My geekdom knows no bounds • 15 September 2007 • The SnowBlog
My geekdom knows no bounds
It's Saturday night. So what am I doing? I'm trying to master Office 2007 and all its XMLy goodness. Why? Well, I'm trying to find a way to create a nicely laid out Word 2007 document that can be populated with data from an XML file - specifically an Onix file full of information about one of our books. That way I can design a document once and churn out a version for each of our titles at the click of a button. Thanks in large part to this website this is what you do.
1) First, create an XML file of one title's records. I used my most recent ONIX file from Anko's APM. I saved it as c:\todaysonix.xml
2) Now, load the XML file into Word. To do this, open Word 2007, create a new file. Now create a new macro (from the developer tab. To show the developer tab, go to the office button, and click Word Options at the bottom of the dialogue box. Click Show Developer Tab in Ribbon) and paste the following into it:
ActiveDocument.CustomXMLParts.Add
ActiveDocument.CustomXMLParts(4).Load ("c:\todaysonix.xml")
3) Next, create tags in the Word document where you want the XML data to go. On the Developer / Controls tab, insert some plain text content controls. I inserted four of them just to get started.

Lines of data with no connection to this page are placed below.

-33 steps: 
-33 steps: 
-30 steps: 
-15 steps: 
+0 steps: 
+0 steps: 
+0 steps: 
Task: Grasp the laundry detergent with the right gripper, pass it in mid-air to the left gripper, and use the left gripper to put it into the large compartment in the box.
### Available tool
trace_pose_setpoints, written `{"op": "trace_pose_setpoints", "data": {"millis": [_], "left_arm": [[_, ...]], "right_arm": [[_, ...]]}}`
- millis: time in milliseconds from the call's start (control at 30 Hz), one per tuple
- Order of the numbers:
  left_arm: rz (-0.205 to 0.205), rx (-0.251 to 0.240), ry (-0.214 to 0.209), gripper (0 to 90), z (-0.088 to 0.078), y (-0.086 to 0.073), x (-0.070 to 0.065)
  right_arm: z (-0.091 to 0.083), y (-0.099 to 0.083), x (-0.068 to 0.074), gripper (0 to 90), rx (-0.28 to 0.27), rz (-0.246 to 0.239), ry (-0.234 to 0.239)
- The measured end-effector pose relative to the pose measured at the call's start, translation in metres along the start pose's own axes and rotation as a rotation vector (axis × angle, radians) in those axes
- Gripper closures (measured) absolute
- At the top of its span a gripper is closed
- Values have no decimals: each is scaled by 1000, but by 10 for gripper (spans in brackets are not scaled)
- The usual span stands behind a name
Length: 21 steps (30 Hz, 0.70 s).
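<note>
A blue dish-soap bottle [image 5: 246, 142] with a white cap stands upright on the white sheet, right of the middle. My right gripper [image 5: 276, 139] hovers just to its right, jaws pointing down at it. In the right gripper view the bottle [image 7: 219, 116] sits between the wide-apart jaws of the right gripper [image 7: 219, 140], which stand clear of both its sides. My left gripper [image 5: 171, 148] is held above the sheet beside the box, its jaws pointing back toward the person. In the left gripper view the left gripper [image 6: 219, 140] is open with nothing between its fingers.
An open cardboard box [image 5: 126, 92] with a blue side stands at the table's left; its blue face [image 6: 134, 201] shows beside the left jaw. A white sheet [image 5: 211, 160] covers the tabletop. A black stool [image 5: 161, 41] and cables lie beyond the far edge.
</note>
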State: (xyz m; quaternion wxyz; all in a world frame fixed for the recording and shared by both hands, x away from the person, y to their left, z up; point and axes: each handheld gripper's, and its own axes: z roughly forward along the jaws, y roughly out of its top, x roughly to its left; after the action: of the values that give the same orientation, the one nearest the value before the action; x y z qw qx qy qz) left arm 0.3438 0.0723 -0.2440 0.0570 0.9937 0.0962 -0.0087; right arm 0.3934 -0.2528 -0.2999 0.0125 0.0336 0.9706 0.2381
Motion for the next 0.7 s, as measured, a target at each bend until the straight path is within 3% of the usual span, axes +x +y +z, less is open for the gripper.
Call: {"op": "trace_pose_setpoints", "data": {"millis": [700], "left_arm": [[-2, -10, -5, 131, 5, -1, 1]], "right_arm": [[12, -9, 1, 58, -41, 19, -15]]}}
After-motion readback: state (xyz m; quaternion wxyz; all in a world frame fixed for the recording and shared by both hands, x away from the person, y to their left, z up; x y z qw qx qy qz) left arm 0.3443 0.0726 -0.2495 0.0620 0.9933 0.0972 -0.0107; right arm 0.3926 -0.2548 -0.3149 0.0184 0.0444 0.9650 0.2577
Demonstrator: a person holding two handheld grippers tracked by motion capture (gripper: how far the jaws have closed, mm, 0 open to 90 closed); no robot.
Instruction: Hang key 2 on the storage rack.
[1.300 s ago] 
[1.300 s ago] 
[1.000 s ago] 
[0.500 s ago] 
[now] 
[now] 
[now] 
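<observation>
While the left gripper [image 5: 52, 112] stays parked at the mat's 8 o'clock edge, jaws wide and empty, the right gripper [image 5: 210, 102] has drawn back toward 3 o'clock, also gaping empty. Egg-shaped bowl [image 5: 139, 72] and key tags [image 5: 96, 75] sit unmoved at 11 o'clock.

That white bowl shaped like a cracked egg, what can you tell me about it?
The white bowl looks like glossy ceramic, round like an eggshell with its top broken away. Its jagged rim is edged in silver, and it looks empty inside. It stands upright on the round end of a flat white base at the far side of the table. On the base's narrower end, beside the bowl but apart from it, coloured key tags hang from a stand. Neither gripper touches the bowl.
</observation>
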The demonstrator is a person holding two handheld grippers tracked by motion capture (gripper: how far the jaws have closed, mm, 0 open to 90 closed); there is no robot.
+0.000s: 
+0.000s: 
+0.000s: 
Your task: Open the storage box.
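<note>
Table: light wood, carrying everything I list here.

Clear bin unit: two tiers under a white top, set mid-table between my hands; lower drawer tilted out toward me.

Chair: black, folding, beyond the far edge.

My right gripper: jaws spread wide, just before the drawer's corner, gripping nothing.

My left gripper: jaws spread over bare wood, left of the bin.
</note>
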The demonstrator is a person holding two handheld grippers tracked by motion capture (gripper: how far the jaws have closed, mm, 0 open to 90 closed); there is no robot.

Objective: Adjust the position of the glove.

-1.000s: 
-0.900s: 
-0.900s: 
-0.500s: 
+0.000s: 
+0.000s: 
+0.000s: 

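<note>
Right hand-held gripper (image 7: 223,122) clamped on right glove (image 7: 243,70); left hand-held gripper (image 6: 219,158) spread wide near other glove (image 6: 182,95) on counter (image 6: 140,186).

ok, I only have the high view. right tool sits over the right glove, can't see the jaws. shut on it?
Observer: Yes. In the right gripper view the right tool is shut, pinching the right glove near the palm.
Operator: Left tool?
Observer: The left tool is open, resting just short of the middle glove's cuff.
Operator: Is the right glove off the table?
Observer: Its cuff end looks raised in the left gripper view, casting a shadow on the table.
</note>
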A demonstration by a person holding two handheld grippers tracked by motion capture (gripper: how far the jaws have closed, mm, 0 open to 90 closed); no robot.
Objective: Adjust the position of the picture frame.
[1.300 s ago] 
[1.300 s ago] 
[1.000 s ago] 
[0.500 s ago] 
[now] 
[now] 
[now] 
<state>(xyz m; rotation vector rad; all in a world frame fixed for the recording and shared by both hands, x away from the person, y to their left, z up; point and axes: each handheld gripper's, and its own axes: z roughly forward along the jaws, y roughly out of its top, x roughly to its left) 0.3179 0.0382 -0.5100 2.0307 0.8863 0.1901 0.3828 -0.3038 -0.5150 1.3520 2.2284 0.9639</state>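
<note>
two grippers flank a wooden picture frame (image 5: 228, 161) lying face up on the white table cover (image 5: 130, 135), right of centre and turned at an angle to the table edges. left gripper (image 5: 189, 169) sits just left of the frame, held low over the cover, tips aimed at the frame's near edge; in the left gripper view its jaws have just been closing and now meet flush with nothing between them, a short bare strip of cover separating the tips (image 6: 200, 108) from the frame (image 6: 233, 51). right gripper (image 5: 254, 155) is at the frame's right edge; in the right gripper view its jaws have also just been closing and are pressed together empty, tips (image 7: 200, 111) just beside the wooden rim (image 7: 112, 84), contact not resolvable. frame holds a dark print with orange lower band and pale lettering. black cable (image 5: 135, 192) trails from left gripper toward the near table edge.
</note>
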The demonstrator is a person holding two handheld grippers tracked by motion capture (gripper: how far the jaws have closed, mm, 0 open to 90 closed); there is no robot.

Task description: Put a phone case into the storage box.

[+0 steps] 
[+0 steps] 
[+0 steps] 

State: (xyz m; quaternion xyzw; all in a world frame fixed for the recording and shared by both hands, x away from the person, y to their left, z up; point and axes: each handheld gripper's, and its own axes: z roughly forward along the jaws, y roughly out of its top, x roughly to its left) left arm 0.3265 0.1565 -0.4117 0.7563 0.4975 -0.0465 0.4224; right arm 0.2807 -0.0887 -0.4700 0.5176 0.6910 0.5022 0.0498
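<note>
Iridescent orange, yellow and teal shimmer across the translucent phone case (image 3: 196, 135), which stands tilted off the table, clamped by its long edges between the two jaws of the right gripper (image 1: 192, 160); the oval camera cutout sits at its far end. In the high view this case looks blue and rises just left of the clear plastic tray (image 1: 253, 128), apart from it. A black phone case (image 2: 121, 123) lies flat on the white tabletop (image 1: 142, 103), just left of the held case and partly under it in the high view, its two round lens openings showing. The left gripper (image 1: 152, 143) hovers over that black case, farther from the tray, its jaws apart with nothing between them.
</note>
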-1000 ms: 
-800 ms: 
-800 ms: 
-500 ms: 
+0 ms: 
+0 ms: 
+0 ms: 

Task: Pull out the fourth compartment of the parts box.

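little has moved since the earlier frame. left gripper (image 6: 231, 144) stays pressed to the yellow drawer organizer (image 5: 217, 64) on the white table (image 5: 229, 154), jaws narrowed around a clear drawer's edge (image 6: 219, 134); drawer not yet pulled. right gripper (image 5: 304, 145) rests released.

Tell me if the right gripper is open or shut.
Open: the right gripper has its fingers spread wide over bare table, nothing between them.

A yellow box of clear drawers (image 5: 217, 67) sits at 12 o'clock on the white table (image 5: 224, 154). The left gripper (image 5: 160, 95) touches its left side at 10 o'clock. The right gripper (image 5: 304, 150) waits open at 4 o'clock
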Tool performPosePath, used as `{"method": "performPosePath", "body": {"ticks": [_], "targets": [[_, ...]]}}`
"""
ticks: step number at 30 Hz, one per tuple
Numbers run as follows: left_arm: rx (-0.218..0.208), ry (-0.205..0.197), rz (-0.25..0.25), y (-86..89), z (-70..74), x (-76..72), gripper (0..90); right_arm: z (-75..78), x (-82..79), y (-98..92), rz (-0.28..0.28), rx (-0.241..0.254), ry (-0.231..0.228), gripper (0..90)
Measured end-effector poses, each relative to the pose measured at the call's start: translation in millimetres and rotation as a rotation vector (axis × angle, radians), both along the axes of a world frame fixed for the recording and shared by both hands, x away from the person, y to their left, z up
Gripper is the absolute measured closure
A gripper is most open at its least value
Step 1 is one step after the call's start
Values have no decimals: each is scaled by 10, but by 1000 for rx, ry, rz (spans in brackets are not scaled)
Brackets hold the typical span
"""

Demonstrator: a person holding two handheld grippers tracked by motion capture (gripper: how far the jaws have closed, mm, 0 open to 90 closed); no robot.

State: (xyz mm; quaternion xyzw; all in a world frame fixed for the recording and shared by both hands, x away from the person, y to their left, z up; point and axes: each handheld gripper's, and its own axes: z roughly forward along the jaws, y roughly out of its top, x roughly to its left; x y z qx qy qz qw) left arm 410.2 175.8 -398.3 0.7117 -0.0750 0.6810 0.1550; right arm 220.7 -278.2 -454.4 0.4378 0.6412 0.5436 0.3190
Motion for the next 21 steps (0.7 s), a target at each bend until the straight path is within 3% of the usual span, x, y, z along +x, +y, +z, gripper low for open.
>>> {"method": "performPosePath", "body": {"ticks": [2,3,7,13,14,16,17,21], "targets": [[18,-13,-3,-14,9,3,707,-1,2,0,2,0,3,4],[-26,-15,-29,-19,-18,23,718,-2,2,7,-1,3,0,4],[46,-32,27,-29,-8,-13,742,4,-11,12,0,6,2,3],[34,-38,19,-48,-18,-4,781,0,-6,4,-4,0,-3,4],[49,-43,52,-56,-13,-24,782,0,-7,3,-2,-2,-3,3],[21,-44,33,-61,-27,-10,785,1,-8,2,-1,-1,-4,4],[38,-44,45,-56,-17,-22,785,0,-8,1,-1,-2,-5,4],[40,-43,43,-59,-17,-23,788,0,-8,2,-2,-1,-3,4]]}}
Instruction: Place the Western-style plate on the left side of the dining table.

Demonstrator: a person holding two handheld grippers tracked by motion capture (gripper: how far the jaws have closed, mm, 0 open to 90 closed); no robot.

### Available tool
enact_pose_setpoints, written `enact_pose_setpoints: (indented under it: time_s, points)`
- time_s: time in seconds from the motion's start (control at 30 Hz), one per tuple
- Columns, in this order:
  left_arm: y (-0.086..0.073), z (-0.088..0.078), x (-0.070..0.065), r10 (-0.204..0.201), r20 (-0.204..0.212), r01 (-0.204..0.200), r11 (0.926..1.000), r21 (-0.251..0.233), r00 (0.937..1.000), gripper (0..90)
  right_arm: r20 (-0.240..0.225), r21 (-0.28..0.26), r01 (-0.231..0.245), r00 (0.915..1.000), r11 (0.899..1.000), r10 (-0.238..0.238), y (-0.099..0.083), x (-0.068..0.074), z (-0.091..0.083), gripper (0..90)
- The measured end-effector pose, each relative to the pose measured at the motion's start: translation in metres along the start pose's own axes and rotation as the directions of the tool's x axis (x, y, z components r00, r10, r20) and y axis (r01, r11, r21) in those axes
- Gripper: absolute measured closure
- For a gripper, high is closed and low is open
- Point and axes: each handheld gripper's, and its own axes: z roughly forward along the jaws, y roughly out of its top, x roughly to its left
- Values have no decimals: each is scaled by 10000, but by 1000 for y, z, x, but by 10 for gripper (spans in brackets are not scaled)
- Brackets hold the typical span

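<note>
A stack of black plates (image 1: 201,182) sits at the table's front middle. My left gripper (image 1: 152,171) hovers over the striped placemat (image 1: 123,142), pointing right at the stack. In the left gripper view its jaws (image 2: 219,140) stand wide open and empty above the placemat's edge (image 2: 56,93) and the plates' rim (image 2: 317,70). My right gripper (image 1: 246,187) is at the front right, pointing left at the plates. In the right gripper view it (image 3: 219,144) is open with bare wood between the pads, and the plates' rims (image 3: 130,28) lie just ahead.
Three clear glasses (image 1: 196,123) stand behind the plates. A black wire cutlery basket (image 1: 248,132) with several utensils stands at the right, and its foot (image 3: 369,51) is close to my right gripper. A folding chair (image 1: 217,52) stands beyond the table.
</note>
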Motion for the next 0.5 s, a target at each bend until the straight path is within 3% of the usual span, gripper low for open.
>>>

4) Now, map the tags to the XML data. Create a new macro, and paste this in:
Dim strXPath1 As String
strXPath1 = "/ONIXMessage/Product/ProductIdentifier[ProductIDType='03']/IDValue"
ActiveDocument.ContentControls(1).XMLMapping.SetMapping strXPath1
Dim strXPath2 As String
strXPath2 = "/ONIXMessage/Product/BICMainSubject"
ActiveDocument.ContentControls(2).XMLMapping.SetMapping strXPath2
Dim strXPath3 As String
strXPath3 = "/ONIXMessage/Product/Title[TitleType='01']/TitleText"
ActiveDocument.ContentControls(3).XMLMapping.SetMapping strXPath3
Dim strXPath4 As String
strXPath4 = "/ONIXMessage/Product/OtherText[TextTypeCode='01']/Text"
ActiveDocument.ContentControls(4).XMLMapping.SetMapping strXPath4
5) Run the macros in the word doc (you'll probably have to save it first). And voila, the fields update with the ONIX / XML data. Bingo bango bongo, as I declared when it worked first time.
6) Now it's working, you can add as many ONIX fields as you like, and format it to taste. Then once it's done, you can save it as a template and use it to produce as many different documents as you like from your various ONIX title files.
Whoopdeedoo, yet another way that I can avoid re-typing data the whole time. Tomorrow I might try this in Excel to see if I can autopopulate the retailer Excel files that take so much time. I'm probably not going to use the Word thing all that much, because using XSLT to create xhtml files + css seems more flexible but I wanted to know how to do it, just because it would bug me otherwise. Word 2007, I have vanquished you.